## TASK PROMPT
Each line in the listing below that contains "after" should be returned.
- - - - - - -
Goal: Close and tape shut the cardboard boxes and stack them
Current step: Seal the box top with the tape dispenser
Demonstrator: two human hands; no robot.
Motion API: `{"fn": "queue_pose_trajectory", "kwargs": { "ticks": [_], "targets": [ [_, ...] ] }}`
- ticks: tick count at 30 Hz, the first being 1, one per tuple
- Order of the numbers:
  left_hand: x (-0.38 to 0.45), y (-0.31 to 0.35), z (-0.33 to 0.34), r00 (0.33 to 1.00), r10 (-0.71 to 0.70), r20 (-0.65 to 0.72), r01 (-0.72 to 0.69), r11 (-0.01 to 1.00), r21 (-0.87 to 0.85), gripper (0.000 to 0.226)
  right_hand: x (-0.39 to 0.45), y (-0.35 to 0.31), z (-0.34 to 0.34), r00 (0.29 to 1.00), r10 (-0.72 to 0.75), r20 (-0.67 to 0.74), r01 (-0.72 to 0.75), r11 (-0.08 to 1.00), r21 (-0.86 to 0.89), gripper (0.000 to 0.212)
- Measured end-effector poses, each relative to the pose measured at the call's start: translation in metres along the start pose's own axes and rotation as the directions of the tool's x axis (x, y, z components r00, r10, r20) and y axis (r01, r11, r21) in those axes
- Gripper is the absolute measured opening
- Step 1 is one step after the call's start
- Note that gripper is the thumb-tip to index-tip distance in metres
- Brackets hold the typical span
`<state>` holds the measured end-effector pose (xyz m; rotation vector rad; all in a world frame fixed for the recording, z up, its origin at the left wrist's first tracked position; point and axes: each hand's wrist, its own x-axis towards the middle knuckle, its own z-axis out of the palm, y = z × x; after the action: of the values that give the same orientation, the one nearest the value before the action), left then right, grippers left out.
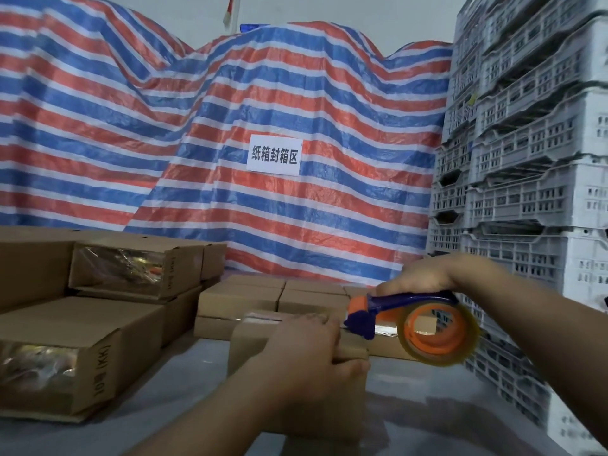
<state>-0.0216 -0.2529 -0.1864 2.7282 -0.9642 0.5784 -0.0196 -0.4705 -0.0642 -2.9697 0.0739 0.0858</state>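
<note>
Cartons with taped windows [65, 350] sit far left, three showing, stacked in steps. Middle now: left hand [306, 353] curls over the top edge of one small cardboard box [256, 343] on the grey table [184, 383]. Right hand [424, 274] grips one tape dispenser [411, 319], its nose touching that box. White crates [526, 159] tower right.

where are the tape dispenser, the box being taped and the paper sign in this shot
tape dispenser [408, 299]: head view, on its blue handle bar, below the right hand
box being taped [250, 343]: head view, on its bare side wall, left of the left hand
paper sign [274, 155]: head view, on the middle of the white sheet
</note>
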Motion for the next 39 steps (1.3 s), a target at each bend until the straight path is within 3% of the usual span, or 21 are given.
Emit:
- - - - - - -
## COMPLETED TASK
- Step 1 is one step after the call's start
`<state>` holds the measured end-effector pose (xyz m; rotation vector rad; all in a world frame fixed for the recording, z up, its origin at the left wrist's first tracked position; point and axes: each hand's wrist, its own x-axis towards the middle knuckle, its own z-axis out of the palm, y = z × x; after the action: of the values that give the same orientation, the one nearest the value before the action), left then right, grippers left out.

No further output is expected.